Showing posts with label Making peace. Show all posts
Showing posts with label Making peace. Show all posts

Friday, 15 August 2025

AARON AND THE PURSUIT OF PEACE

Throughout Jewish traditional and literature, the name of Moses’ big brother Aaron is synonymous with peace. A man of peace, he pursues the objective of establishing peace and is even prepared to sacrifice the absolute value of truth in order to achieve it. No wonder, then, that at Avot 1:12 we learn this from Hillel:

הֱוֵי מִתַּלְמִידָיו שֶׁל אַהֲרֹן, אוֹהֵב שָׁלוֹם וְרוֹדֵף שָׁלוֹם, אוֹהֵב אֶת הַבְּרִיּוֹת, וּמְקָרְבָן לַתּוֹרָה

Be among the disciples of Aaron—love peace, pursue peace, one love people and draw them close to Torah.

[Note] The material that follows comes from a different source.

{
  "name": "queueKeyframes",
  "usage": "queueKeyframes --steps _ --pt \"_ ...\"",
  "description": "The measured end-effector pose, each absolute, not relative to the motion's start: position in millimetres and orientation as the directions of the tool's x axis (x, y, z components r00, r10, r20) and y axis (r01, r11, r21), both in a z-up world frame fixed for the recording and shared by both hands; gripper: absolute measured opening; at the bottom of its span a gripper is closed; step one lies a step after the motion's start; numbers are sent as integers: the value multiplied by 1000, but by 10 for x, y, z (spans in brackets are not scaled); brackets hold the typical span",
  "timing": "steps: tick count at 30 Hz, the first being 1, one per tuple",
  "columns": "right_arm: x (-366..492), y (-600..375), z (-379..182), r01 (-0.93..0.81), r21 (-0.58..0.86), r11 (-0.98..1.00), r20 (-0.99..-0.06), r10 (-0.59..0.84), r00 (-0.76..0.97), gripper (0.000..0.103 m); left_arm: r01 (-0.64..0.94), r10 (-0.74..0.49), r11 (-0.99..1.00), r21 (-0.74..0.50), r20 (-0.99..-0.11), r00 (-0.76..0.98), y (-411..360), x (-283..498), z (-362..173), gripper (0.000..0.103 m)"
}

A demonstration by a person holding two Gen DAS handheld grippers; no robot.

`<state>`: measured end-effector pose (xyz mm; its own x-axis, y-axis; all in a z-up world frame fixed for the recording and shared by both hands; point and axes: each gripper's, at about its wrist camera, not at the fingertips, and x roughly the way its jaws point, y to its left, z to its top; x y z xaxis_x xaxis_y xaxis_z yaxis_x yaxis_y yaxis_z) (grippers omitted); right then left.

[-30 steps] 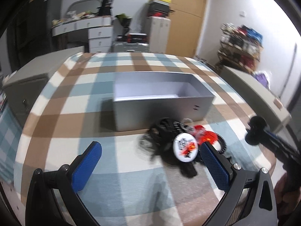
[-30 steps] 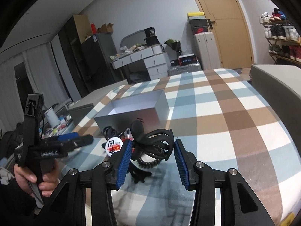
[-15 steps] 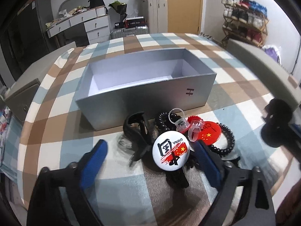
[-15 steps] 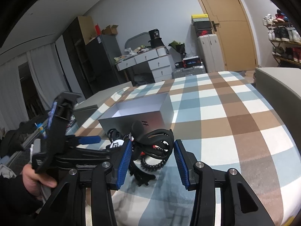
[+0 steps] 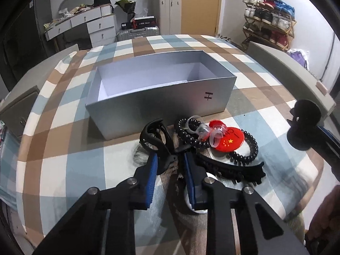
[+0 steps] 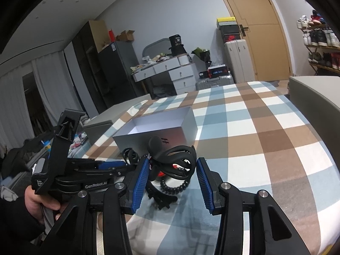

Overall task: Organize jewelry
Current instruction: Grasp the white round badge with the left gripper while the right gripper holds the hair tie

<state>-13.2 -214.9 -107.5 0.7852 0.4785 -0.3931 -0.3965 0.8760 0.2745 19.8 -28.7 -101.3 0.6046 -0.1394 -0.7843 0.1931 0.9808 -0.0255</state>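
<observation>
An open silver box stands on the checked tablecloth; it also shows in the right wrist view. In front of it lies a pile: a black hair claw, a black coil bracelet, a red flag badge, clear rings and a black toothed clip. My left gripper is shut on the black hair claw's handle end. My right gripper holds a second black hair claw between its blue pads.
A white round badge is partly hidden under my left gripper's right finger. Grey benches flank the table. My right gripper's body shows at the right edge of the left wrist view. The tablecloth extends far to the right.
My left gripper moved forward over the pile and closed from wide open onto the black hair claw. The right gripper stayed almost still with its claw.
</observation>
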Motion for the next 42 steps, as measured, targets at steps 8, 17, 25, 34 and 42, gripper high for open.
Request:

Our tradition paints a picture of Aaron’s peace-making capabilities that is too positive by far. It describes ways in which Aaron would achieve peace between, for example, former friends who had fallen out with one another. But in the big scheme of things we see a different side of things. There is no suggestion that he might have been able to make peace between Moses and Dathan and Aviram, Korach or any of the many unnamed complainers who accused Moses of incompetence and mismanagement in his leadership role—and he does not appear to have exercised his talents in drawing Moses closer to Pharaoh.

In the mismatch between the praise and the person I am reminded of my childhood love for Superman. This super-hero could do literally everything; he was invincible, invulnerable to everything but kryptonite—and he was honorable, fighting for justice and supporting the weak and the oppressed against the forces of evil. The comics of my childhood were also filled with war stories, which I read avidly. It was a surprisingly long time before I was awake to the obvious question: if Superman was so great and so strong in all respects, what was he doing between 1939 and 1945? Why was he not fighting the Nazis or the Japanese? Was he exempted from conscription? He didn’t sound like a coward or a conscientious objector.  Eventually I came to accept the reality that, while, the battles and the atrocities of the Second World War were real, Superman was not.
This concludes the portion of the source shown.